**Task objective:** Lines before the one containing "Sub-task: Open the" are to be left out; that line and all after it, through the end of the material below, are to be written out exactly.

**Information supplied:**
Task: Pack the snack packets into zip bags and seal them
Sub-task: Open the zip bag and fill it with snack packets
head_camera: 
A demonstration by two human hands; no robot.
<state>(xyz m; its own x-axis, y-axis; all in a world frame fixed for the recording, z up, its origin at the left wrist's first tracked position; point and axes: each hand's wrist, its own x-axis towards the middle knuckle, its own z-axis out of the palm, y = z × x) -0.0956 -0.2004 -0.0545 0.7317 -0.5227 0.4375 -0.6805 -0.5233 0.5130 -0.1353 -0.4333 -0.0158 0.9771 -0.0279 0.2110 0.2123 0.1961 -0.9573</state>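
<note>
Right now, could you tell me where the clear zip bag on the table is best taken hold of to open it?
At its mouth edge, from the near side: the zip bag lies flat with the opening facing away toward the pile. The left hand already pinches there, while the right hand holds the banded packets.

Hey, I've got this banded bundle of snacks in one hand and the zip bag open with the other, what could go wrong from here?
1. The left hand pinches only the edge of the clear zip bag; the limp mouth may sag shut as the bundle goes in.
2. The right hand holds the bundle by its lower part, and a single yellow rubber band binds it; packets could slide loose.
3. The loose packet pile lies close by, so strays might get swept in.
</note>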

**Written answer:**
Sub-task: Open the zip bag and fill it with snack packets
head_camera: 
A demonstration by two human hands; no robot.
<state>(xyz m; its own x-axis, y-axis; all in a world frame fixed for the recording, z up, its origin at the left wrist's first tracked position; point and axes: each hand's wrist, its own x-axis towards the middle knuckle, its own z-axis out of the palm, y = z × x) -0.0956 -0.2004 -0.0545 0.7317 -0.5227 0.4375 -0.6805 -0.5233 0.5130 -0.1353 -0.4333 -0.0158 0.9771 -0.0279 0.2110 0.2123 0.1961 -0.9573</state>
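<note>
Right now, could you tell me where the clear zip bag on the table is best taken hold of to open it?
At its mouth edge, from the near side: the zip bag lies flat with the opening facing away toward the pile. The left hand already pinches there, while the right hand holds the banded packets.

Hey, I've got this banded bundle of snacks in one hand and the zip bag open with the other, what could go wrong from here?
1. The left hand pinches only the edge of the clear zip bag; the limp mouth may sag shut as the bundle goes in.
2. The right hand holds the bundle by its lower part, and a single yellow rubber band binds it; packets could slide loose.
3. The loose packet pile lies close by, so strays might get swept in.
</note>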

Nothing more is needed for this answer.